*** Information provided Section Begins ***

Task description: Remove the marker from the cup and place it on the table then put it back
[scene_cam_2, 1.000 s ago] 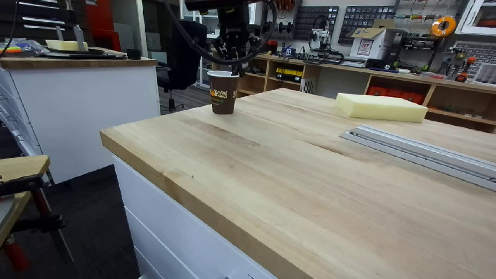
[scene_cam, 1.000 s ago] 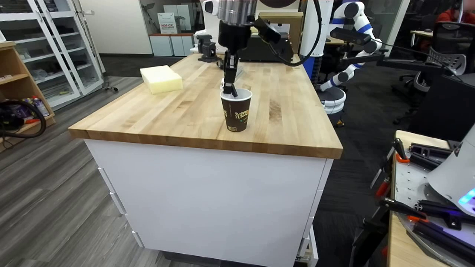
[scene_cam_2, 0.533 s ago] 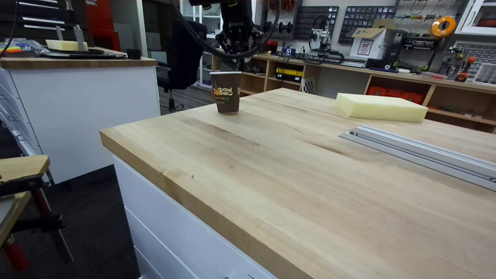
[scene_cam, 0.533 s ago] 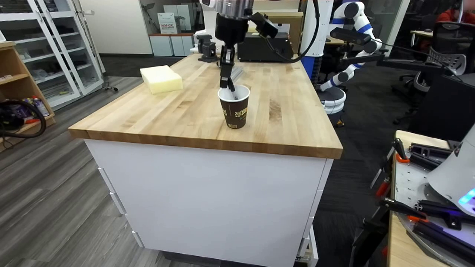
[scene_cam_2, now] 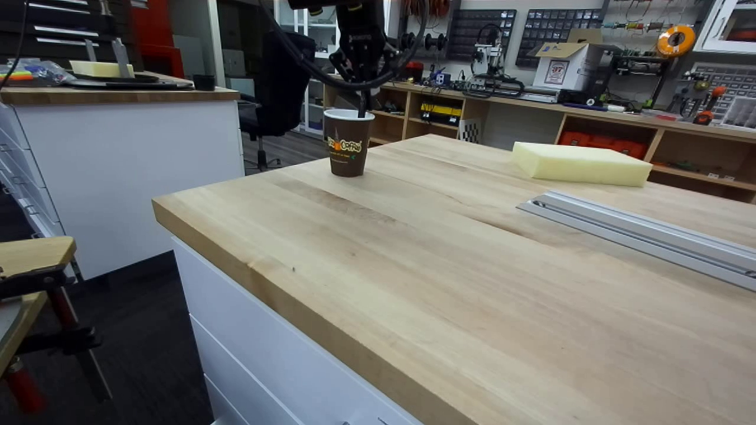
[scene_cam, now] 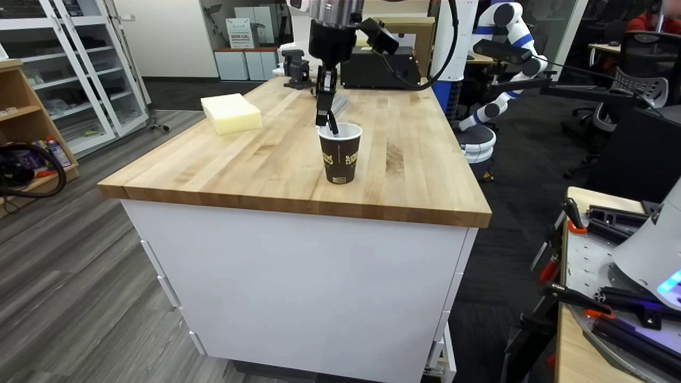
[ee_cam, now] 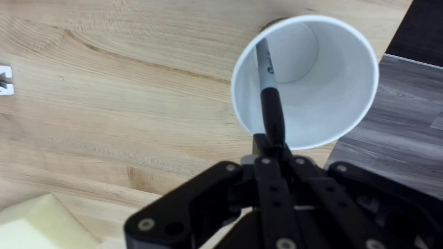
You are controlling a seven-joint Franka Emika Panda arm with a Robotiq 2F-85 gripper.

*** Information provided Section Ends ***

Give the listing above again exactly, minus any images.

Task description: Remove the marker from the cup and place it on the table then put it back
[scene_cam_2, 1.000 s ago] 
[scene_cam, 1.000 s ago] 
[scene_cam_2, 0.533 s ago] 
[scene_cam, 0.533 s ago] 
[scene_cam_2, now] 
[scene_cam, now] 
[ee_cam, now] 
You are controlling a seven-joint Franka Emika Panda arm with a Robotiq 2F-85 gripper.

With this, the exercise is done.